> **TASK REQUIREMENTS**: Return the lines below exactly as they appear, please, starting with the first and ending with the one that contains "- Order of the".

> **PROVIDED DATA**:
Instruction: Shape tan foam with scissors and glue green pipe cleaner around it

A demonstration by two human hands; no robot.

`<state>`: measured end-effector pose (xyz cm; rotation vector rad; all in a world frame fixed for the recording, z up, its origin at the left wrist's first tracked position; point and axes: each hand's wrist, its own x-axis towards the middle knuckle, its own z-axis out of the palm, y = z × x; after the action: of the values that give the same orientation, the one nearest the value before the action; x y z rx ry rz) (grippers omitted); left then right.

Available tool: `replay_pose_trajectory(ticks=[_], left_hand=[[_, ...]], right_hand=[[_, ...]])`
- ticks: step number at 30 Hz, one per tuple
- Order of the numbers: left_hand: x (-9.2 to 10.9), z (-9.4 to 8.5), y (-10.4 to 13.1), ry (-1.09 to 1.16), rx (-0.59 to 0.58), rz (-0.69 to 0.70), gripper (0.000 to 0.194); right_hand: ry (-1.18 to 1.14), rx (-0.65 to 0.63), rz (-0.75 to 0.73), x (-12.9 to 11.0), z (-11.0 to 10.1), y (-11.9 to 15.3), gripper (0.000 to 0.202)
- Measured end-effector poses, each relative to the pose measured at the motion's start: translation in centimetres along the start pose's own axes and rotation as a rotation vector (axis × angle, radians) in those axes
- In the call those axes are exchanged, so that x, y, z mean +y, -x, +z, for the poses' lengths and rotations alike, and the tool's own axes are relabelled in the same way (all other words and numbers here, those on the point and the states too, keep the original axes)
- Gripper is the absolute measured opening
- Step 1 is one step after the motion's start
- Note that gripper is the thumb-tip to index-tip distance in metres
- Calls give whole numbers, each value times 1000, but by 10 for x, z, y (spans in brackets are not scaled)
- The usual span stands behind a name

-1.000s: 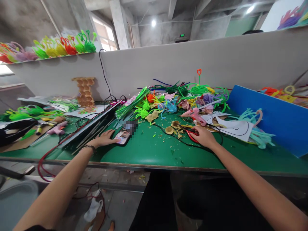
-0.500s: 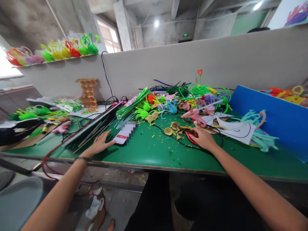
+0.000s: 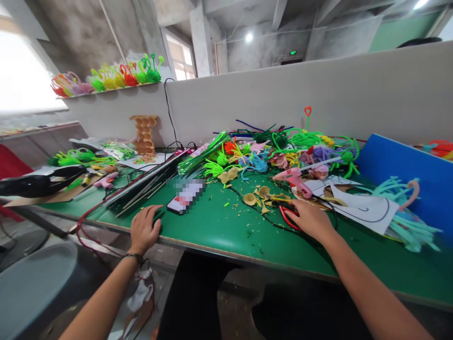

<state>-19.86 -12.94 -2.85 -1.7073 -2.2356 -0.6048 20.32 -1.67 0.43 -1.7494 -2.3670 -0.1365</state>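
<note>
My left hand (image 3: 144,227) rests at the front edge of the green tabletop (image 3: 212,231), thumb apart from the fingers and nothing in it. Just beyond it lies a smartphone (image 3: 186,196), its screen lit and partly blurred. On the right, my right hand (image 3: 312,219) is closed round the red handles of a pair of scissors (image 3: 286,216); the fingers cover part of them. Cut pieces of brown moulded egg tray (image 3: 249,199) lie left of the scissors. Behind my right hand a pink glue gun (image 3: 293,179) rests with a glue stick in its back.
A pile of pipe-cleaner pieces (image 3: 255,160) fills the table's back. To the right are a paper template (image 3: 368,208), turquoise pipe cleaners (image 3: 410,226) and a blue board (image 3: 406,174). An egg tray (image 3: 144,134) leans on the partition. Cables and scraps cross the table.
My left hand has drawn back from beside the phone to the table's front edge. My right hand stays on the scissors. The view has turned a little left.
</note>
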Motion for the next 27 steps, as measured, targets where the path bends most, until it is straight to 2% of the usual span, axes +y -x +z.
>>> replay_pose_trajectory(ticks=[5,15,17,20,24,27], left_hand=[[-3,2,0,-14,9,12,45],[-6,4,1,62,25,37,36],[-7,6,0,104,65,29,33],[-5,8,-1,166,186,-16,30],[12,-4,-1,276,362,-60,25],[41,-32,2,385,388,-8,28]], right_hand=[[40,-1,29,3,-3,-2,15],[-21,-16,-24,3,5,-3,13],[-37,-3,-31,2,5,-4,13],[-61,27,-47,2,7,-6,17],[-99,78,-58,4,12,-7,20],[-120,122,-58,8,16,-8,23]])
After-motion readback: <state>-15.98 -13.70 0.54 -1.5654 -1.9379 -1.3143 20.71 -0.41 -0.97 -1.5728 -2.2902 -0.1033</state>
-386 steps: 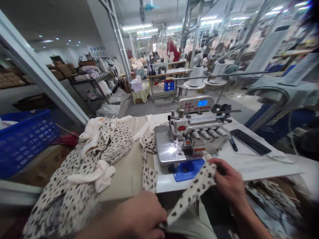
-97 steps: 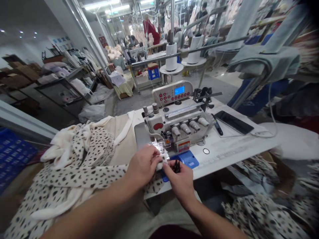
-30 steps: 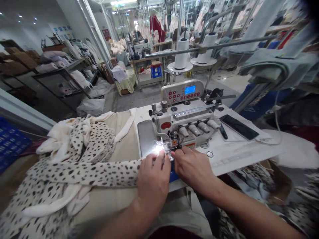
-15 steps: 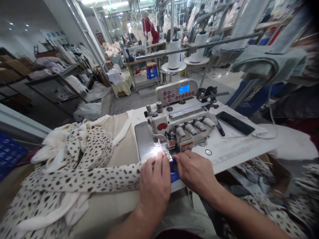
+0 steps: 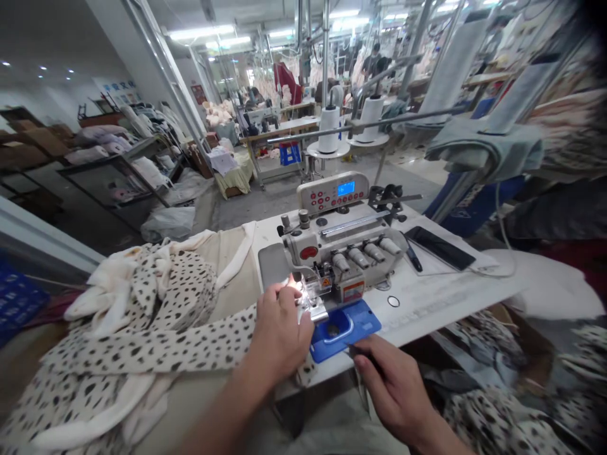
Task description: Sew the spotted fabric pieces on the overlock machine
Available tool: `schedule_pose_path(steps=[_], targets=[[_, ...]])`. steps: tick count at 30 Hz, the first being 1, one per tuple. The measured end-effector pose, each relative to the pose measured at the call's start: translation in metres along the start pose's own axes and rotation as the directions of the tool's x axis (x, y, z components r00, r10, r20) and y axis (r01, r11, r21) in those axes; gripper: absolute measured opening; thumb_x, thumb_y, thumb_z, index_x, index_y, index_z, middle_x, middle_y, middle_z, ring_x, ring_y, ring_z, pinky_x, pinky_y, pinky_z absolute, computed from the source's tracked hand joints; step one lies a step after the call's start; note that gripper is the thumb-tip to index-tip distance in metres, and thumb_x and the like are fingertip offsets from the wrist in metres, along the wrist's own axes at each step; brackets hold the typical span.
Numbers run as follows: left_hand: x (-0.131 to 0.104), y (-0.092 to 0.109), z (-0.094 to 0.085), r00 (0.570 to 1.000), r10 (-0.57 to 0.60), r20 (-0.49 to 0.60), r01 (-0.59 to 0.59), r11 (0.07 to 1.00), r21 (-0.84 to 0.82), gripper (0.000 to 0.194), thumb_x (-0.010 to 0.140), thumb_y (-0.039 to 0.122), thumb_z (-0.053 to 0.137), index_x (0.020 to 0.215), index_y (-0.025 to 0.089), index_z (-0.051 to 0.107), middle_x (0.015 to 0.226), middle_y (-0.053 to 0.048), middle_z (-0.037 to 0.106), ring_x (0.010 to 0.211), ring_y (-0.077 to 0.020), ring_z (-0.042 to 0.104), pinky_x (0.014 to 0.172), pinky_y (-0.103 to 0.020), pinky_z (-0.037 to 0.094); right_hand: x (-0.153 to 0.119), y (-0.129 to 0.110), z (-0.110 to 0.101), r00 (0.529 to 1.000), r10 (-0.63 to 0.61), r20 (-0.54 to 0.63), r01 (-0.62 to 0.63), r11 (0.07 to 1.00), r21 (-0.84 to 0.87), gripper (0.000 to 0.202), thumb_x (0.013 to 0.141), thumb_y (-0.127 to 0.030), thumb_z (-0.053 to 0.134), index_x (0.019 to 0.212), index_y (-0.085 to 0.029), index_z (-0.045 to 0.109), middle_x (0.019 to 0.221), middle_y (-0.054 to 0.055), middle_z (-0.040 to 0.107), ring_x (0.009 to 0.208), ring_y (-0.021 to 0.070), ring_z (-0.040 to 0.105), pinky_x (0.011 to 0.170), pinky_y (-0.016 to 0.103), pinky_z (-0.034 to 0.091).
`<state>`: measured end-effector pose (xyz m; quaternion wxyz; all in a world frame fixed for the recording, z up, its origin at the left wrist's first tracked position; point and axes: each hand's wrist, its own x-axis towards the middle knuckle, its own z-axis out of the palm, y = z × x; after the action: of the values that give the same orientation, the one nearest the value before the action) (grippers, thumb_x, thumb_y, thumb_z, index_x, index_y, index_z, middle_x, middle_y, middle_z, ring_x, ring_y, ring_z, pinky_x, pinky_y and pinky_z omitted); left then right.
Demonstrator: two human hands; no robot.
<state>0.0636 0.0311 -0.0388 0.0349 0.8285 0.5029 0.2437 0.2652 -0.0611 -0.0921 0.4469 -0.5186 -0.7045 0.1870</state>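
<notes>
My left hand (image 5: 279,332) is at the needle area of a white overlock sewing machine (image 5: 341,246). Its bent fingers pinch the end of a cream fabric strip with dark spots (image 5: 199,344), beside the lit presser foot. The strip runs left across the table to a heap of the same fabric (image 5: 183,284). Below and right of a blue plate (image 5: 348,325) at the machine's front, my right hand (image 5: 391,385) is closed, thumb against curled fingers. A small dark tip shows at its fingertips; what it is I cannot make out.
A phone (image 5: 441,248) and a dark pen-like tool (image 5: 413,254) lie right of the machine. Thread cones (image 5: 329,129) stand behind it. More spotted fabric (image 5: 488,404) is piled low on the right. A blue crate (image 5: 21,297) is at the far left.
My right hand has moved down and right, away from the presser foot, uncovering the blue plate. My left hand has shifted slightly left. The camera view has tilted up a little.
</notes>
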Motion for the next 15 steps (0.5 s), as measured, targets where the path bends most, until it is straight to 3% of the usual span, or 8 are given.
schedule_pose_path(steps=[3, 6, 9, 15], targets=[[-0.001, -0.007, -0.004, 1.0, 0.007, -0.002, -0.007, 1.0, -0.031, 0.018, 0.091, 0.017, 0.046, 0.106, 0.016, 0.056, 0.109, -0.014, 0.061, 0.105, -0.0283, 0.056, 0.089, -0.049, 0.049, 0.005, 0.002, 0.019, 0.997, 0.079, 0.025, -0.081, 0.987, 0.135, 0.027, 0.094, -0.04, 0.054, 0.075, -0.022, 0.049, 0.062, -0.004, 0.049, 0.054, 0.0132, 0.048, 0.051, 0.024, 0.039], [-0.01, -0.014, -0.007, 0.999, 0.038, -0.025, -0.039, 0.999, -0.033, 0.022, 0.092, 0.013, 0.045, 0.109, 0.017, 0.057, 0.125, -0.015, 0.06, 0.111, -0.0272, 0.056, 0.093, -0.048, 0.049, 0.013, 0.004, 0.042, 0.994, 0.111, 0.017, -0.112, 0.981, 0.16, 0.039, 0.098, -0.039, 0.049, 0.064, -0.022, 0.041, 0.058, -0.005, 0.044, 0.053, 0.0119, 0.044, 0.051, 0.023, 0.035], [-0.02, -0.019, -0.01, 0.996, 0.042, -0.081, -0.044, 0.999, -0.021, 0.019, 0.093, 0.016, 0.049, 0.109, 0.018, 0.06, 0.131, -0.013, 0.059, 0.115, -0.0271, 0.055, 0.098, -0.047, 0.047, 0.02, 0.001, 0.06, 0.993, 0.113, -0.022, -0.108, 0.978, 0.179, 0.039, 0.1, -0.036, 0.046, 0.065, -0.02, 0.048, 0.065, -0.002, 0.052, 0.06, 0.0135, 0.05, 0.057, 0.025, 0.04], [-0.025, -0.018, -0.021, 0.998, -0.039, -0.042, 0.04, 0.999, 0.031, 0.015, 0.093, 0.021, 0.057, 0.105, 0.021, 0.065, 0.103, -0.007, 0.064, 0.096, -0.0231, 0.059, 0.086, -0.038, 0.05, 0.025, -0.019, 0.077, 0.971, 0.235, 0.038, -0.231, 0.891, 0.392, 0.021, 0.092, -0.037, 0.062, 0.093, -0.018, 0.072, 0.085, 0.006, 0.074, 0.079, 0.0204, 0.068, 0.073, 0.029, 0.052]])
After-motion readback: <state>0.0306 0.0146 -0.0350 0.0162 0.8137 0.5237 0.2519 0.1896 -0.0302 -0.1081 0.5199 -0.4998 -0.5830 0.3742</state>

> **RESPONSE TO THE TASK**:
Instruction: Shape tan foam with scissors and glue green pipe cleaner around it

A demonstration by two human hands; no robot.

`<state>`: measured end-effector pose (xyz cm; rotation vector rad; all in a world frame fixed for the recording, z up, its origin at the left wrist's first tracked position; point and axes: each hand's wrist, its own x-axis towards the middle knuckle, its own z-axis out of the palm, y = z × x; after the action: of the values that give the same orientation, the one nearest the value before the action; x y z rx ry rz) (grippers omitted); left then right.

Available tool: `replay_pose_trajectory(ticks=[_], left_hand=[[_, ...]], right_hand=[[_, ...]])`
- ticks: step number at 30 Hz, one per tuple
- Order of the numbers: left_hand: x (-9.2 to 10.9), z (-9.4 to 8.5), y (-10.4 to 13.1), ry (-1.09 to 1.16), rx (-0.59 to 0.58), rz (-0.69 to 0.70), gripper (0.000 to 0.194); right_hand: ry (-1.18 to 1.14), rx (-0.65 to 0.63), rz (-0.75 to 0.73), x (-12.9 to 11.0), z (-11.0 to 10.1), y (-11.9 to 15.3), gripper (0.000 to 0.202)

The submitted response is complete.